_AIM OF THE TASK_: Repeat the data exactly, so that every line matches the original.

───── AVAILABLE DATA

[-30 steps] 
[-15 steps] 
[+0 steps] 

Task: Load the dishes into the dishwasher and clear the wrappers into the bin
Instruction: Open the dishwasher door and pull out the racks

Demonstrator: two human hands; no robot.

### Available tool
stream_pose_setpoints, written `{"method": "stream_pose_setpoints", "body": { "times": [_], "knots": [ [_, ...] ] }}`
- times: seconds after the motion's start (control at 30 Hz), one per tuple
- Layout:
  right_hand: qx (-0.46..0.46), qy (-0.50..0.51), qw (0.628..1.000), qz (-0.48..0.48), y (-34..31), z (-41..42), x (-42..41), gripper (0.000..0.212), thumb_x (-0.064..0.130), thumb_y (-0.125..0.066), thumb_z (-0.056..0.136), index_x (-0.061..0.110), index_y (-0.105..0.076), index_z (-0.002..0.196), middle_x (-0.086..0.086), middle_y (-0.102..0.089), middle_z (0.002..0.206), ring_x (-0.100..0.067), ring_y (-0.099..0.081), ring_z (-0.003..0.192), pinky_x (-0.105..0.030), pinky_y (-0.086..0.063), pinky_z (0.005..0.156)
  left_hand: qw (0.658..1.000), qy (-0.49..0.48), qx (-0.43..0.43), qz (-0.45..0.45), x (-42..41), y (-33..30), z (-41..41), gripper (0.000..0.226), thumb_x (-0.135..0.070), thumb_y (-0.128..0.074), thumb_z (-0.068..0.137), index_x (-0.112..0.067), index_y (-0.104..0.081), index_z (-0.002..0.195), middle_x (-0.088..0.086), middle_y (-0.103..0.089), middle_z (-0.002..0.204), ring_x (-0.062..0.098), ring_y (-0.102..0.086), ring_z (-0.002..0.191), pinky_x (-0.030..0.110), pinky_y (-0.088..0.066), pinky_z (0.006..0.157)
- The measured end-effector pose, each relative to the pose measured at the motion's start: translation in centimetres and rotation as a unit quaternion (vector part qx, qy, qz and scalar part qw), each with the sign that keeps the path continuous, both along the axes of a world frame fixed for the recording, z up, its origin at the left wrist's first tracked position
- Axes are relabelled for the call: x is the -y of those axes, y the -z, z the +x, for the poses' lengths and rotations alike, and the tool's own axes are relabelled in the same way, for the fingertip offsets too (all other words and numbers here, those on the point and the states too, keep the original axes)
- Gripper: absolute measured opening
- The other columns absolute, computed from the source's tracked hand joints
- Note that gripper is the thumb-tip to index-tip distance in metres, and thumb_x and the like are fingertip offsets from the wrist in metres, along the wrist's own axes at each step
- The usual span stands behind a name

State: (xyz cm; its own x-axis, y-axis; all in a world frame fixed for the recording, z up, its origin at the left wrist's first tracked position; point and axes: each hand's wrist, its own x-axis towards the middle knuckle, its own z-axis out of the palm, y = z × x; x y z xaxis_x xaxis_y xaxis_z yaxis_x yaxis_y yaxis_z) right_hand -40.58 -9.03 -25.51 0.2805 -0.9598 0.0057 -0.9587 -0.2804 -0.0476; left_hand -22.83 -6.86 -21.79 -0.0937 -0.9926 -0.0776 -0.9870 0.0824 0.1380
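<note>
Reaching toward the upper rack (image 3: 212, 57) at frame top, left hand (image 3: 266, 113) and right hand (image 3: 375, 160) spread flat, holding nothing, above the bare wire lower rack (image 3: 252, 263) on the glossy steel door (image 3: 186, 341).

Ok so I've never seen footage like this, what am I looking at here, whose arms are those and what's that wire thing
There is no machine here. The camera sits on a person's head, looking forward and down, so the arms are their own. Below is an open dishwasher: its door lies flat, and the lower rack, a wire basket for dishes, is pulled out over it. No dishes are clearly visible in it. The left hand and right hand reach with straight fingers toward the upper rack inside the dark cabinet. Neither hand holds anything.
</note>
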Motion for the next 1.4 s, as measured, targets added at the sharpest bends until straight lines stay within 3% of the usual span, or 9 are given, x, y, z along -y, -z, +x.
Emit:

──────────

_WRITTEN RESPONSE_:
[-30 steps] 
[-15 steps] 
[+0 steps] 

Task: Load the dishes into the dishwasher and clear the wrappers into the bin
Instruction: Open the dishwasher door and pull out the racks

Demonstrator: two human hands; no robot.

### Available tool
stream_pose_setpoints, written `{"method": "stream_pose_setpoints", "body": { "times": [_], "knots": [ [_, ...] ] }}`
- times: seconds after the motion's start (control at 30 Hz), one per tuple
- Layout:
  right_hand: qx (-0.46..0.46), qy (-0.50..0.51), qw (0.628..1.000), qz (-0.48..0.48), y (-34..31), z (-41..42), x (-42..41), gripper (0.000..0.212), thumb_x (-0.064..0.130), thumb_y (-0.125..0.066), thumb_z (-0.056..0.136), index_x (-0.061..0.110), index_y (-0.105..0.076), index_z (-0.002..0.196), middle_x (-0.086..0.086), middle_y (-0.102..0.089), middle_z (0.002..0.206), ring_x (-0.100..0.067), ring_y (-0.099..0.081), ring_z (-0.003..0.192), pinky_x (-0.105..0.030), pinky_y (-0.086..0.063), pinky_z (0.005..0.156)
  left_hand: qw (0.658..1.000), qy (-0.49..0.48), qx (-0.43..0.43), qz (-0.45..0.45), x (-42..41), y (-33..30), z (-41..41), gripper (0.000..0.226), thumb_x (-0.135..0.070), thumb_y (-0.128..0.074), thumb_z (-0.068..0.137), index_x (-0.112..0.067), index_y (-0.104..0.081), index_z (-0.002..0.195), middle_x (-0.088..0.086), middle_y (-0.103..0.089), middle_z (-0.002..0.204), ring_x (-0.062..0.098), ring_y (-0.102..0.086), ring_z (-0.002..0.191), pinky_x (-0.030..0.110), pinky_y (-0.088..0.066), pinky_z (0.006..0.157)
- The measured end-effector pose, each relative to the pose measured at the motion's start: translation in centimetres and rotation as a unit quaternion (vector part qx, qy, qz and scalar part qw), each with the sign that keeps the path continuous, both along the axes of a world frame fixed for the recording, z up, its origin at the left wrist's first tracked position
- Axes are relabelled for the call: x is the -y of those axes, y the -z, z the +x, for the poses' lengths and rotations alike, and the tool's own axes are relabelled in the same way, for the fingertip offsets too (all other words and numbers here, those on the point and the states too, keep the original axes)
- Gripper: absolute measured opening
- The other columns absolute, computed from the source's tracked hand joints
- Note that gripper is the thumb-tip to index-tip distance in metres, and thumb_x and the like are fingertip offsets from the wrist in metres, along the wrist's own axes at each step
- The usual span stands behind a name

State: (xyz cm; its own x-axis, y-axis; all in a world frame fixed for the recording, z up, its origin at the left wrist's first tracked position; point and axes: each hand's wrist, its own x-axis towards the middle knuckle, its own z-axis out of the palm, y = z × x; x y z xaxis_x xaxis_y xaxis_z yaxis_x yaxis_y yaxis_z) right_hand -40.58 -9.03 -25.51 0.2805 -0.9598 0.0057 -0.9587 -0.2804 -0.0476; left_hand -22.83 -6.86 -21.79 -0.0937 -0.9926 -0.0776 -0.9870 0.0824 0.1380
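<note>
Reaching toward the upper rack (image 3: 212, 57) at frame top, left hand (image 3: 266, 113) and right hand (image 3: 375, 160) spread flat, holding nothing, above the bare wire lower rack (image 3: 252, 263) on the glossy steel door (image 3: 186, 341).

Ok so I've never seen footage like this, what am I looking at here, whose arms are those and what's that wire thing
There is no machine here. The camera sits on a person's head, looking forward and down, so the arms are their own. Below is an open dishwasher: its door lies flat, and the lower rack, a wire basket for dishes, is pulled out over it. No dishes are clearly visible in it. The left hand and right hand reach with straight fingers toward the upper rack inside the dark cabinet. Neither hand holds anything.
</note>
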Motion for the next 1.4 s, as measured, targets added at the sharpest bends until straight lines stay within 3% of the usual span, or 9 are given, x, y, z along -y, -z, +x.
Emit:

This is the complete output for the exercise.